Activity: Whenever a line below holds the word "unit", copy that line.

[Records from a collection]
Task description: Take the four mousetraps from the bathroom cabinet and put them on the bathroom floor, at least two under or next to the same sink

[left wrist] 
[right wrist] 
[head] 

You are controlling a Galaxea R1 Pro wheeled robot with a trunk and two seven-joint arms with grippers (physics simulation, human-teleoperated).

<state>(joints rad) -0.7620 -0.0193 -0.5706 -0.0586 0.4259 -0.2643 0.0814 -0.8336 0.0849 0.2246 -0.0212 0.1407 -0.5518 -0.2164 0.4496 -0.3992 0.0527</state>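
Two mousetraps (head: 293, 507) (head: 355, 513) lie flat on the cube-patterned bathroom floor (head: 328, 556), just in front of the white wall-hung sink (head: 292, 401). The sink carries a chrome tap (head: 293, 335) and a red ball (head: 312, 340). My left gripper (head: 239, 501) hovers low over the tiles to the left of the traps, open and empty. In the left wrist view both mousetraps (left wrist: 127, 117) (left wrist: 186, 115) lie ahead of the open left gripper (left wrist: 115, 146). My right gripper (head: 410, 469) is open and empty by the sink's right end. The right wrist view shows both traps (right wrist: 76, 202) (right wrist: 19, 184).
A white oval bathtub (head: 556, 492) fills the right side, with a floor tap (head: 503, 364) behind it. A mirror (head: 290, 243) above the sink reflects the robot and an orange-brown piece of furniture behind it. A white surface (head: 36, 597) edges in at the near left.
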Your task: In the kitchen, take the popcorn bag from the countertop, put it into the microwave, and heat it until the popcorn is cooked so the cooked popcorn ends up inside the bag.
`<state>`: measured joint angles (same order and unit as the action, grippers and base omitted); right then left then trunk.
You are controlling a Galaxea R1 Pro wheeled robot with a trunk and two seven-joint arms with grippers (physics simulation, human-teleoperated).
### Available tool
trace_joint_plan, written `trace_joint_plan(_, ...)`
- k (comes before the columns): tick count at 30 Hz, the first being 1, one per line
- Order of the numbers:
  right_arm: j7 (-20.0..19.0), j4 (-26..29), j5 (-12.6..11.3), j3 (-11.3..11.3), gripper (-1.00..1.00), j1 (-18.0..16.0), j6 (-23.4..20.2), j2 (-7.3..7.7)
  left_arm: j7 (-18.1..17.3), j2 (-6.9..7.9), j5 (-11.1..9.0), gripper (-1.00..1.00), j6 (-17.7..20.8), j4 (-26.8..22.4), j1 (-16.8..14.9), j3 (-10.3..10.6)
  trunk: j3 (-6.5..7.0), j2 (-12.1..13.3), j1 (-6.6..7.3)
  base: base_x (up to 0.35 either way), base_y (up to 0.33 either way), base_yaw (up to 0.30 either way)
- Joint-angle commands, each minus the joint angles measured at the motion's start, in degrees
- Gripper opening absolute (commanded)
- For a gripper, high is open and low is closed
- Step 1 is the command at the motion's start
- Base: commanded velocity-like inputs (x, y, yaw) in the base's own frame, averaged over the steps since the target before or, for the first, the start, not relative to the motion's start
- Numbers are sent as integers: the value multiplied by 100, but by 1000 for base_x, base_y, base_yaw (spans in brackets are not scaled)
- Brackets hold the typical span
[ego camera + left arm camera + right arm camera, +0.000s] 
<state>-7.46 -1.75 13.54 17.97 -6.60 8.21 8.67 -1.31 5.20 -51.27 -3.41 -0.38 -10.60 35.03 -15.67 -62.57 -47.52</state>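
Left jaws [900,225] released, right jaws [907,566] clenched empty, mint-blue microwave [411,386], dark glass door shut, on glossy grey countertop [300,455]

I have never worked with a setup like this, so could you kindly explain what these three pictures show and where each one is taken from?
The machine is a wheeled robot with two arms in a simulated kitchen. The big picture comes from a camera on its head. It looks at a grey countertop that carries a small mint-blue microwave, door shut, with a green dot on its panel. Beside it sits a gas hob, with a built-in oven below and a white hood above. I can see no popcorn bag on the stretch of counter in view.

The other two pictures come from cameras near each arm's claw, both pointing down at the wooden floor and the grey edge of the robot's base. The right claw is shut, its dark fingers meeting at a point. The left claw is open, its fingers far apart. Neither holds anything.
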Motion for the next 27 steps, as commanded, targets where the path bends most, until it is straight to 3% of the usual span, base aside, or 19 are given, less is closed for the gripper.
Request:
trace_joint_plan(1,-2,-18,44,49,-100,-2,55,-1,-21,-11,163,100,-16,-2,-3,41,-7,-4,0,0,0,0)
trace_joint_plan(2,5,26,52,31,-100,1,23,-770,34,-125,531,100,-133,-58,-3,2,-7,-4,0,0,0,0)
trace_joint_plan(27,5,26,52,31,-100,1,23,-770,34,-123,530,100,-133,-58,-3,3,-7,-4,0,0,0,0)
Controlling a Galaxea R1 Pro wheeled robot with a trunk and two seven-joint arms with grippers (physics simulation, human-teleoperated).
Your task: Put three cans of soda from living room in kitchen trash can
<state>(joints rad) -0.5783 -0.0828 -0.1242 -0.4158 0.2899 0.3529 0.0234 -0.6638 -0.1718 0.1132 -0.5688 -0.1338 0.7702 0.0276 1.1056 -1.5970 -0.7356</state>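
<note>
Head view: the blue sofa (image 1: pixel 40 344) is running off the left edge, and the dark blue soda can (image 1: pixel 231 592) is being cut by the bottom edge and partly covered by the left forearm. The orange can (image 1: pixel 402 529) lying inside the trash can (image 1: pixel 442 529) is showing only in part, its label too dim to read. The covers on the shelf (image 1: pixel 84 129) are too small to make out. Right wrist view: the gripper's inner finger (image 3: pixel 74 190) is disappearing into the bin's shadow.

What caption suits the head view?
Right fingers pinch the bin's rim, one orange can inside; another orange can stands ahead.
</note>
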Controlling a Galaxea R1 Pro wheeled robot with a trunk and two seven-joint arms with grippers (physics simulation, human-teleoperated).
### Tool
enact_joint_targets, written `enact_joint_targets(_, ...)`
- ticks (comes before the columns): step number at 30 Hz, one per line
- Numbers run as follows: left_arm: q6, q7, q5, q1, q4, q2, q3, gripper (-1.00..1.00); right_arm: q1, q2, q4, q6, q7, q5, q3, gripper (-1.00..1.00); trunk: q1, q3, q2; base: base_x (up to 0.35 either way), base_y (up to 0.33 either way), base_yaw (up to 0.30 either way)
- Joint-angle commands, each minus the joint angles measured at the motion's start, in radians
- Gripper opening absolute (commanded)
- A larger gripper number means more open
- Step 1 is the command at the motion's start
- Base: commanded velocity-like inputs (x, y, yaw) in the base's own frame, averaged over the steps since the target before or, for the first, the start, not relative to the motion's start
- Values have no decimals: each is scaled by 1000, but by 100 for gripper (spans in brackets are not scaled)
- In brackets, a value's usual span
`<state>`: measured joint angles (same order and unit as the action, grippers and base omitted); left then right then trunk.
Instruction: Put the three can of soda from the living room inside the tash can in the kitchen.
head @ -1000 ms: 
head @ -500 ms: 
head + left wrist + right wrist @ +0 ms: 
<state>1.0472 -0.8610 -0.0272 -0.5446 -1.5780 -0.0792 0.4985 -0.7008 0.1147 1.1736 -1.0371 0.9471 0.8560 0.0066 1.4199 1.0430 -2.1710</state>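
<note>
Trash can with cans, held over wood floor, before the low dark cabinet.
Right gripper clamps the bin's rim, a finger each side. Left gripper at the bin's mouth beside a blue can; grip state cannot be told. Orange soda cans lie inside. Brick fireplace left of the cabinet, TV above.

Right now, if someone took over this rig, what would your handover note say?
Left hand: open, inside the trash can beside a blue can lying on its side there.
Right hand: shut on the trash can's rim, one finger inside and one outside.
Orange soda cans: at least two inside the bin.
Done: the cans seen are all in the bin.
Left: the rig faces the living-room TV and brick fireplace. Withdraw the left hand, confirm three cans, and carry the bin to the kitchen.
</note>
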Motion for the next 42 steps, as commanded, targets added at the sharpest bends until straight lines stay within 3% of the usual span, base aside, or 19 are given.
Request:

Answer box:
`<state>`: measured joint angles (same order and unit as the action, grippers and base omitted); right then left then trunk.
`<state>`: measured joint angles (same order and unit as the action, grippers and base omitted); left then right then trunk.

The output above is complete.